**ACTIVITY**
Collect each line of the entries that holds the string "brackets".

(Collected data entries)
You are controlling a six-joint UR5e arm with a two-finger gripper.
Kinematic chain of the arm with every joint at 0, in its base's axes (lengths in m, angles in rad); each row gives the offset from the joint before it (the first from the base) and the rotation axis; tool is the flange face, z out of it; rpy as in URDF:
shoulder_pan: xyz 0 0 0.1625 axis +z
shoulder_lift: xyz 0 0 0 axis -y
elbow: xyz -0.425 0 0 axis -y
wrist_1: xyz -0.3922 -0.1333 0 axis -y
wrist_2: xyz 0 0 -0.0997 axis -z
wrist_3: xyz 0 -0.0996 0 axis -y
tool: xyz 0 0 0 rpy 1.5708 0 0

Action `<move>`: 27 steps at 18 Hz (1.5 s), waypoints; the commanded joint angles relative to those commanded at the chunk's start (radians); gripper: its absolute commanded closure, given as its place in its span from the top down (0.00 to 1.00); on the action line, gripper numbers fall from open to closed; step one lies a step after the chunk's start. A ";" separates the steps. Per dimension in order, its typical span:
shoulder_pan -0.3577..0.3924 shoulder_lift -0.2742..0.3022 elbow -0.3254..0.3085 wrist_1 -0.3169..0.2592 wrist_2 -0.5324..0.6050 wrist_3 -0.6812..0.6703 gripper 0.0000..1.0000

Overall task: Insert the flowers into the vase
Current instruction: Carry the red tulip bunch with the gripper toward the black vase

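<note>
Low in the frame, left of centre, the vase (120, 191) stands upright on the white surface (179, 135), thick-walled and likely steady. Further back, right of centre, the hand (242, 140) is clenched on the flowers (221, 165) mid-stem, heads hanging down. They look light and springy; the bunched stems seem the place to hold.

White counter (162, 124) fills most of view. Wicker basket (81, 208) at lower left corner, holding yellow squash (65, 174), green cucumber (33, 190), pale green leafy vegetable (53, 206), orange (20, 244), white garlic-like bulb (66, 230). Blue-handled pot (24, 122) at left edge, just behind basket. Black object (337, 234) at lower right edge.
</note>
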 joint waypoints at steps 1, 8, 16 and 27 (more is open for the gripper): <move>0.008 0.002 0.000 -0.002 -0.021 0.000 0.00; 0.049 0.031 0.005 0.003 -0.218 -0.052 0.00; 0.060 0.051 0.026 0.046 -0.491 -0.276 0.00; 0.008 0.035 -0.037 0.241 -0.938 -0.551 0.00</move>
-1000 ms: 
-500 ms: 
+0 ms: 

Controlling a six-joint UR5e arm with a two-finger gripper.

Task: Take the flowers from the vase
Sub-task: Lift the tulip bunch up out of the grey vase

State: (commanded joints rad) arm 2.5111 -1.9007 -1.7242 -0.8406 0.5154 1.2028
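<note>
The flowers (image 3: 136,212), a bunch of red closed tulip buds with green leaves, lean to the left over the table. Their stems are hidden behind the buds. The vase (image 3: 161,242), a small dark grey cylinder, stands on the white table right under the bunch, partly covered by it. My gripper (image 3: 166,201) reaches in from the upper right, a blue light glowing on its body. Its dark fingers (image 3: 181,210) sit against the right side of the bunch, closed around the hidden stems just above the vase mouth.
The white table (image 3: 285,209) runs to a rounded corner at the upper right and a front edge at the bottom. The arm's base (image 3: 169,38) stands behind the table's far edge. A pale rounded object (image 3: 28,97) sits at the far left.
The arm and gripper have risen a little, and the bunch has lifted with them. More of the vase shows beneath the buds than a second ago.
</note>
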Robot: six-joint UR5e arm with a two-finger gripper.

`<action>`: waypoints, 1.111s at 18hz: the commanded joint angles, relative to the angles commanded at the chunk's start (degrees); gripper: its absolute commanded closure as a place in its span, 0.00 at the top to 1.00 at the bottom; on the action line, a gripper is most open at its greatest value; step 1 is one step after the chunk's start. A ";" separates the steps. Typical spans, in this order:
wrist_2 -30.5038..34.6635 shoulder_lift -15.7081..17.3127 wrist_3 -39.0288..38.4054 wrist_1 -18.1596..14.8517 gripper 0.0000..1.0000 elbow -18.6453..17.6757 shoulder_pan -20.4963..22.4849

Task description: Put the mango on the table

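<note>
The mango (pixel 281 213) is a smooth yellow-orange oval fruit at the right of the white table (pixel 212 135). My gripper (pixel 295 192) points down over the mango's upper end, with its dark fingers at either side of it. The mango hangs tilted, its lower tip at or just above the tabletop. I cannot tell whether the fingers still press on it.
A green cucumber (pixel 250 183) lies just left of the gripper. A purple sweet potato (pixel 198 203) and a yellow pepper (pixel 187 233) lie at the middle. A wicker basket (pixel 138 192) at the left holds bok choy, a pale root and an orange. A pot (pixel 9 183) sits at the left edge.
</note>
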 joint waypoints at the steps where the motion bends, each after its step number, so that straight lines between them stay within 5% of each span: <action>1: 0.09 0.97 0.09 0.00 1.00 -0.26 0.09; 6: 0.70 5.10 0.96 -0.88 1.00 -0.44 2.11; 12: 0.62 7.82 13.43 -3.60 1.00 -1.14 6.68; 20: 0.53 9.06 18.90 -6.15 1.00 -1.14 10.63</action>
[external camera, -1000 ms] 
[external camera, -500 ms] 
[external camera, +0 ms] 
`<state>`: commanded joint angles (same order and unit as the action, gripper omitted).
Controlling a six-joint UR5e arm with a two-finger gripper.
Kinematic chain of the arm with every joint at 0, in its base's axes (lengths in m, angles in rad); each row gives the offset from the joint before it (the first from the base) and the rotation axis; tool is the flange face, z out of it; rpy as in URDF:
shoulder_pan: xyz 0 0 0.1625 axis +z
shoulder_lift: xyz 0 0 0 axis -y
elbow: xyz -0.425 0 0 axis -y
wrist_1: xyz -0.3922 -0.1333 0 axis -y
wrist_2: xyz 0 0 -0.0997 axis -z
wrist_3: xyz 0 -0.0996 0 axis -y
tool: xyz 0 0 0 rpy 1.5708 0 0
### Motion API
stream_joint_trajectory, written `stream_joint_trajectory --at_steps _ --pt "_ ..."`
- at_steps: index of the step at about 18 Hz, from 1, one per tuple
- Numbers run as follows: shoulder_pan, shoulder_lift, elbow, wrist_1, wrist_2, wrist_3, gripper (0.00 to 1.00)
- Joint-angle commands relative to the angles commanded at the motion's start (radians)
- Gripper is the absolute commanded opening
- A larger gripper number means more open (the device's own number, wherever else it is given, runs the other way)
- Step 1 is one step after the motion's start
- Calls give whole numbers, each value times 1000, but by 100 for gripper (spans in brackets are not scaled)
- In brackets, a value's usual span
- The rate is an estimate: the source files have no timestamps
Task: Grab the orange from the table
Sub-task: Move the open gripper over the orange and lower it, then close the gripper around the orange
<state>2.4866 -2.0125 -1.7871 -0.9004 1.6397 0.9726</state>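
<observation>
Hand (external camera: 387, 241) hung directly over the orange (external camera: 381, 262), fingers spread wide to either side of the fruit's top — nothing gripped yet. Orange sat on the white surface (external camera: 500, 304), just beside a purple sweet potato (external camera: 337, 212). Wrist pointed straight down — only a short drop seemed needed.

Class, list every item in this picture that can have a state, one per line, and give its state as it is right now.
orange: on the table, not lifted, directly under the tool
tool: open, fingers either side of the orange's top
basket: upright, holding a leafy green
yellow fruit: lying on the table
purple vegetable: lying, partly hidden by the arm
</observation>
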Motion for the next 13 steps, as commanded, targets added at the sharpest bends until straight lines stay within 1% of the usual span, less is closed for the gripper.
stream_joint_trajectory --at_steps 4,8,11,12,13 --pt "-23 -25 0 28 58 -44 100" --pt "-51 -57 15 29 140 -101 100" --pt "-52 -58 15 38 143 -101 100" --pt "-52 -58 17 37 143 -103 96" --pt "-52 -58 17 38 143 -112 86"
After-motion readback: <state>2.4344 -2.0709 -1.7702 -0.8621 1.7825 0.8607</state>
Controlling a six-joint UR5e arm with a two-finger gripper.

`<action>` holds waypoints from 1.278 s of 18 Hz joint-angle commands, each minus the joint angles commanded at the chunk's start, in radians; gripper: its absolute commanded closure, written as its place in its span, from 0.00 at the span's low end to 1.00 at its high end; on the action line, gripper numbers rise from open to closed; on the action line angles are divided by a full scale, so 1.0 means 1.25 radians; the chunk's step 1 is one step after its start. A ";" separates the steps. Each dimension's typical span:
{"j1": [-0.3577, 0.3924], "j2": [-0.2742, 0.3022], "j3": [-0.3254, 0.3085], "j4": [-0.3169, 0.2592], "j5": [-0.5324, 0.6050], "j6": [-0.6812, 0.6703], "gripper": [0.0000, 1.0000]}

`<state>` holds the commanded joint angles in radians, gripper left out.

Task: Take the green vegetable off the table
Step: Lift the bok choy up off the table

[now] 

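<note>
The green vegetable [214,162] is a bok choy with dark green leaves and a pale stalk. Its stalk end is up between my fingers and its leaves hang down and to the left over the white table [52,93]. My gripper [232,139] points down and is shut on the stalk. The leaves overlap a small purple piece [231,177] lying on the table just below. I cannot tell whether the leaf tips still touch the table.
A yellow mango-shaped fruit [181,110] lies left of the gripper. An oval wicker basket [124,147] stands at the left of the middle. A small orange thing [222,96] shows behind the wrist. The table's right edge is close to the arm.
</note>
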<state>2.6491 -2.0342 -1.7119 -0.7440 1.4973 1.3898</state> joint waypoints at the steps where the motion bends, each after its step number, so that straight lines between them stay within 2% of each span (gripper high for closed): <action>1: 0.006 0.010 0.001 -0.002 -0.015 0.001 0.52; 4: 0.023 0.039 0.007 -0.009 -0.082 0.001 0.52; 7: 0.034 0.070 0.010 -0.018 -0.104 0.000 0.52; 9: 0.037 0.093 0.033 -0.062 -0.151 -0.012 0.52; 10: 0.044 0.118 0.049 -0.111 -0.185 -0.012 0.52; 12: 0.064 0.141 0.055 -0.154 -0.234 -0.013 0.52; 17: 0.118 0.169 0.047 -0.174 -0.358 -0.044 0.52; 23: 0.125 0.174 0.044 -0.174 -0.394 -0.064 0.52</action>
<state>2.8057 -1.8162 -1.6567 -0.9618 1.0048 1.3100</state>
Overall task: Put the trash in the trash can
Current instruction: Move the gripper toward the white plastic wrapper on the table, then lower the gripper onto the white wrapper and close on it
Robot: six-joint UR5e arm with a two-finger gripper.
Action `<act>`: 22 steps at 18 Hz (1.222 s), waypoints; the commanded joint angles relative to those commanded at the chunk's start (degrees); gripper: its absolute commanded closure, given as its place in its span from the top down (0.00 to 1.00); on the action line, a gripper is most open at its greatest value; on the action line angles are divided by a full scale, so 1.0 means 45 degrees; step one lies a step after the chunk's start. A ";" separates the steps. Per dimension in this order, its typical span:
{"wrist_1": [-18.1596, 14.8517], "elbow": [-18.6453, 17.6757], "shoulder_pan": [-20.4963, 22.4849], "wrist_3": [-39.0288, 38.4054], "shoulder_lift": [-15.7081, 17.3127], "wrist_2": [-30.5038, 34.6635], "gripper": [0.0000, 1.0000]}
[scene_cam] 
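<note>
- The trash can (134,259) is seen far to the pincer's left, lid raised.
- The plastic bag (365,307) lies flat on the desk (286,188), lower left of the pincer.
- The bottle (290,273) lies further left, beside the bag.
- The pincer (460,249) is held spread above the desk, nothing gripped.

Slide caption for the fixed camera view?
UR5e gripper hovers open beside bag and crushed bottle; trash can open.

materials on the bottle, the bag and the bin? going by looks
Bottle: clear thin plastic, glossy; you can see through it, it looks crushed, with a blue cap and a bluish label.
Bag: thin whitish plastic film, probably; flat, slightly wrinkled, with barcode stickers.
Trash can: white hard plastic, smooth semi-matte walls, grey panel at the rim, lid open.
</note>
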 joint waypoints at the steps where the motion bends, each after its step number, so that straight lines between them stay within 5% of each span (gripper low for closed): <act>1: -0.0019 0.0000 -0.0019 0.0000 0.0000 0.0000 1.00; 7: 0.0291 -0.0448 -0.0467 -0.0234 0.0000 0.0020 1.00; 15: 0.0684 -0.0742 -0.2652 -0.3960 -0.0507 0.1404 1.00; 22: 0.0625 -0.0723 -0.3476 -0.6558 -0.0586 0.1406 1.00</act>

**WORKED SOLUTION**
- Calls give whole numbers, each value times 1000, but by 100 for gripper (spans in brackets are not scaled)
- In brackets, a value's usual span

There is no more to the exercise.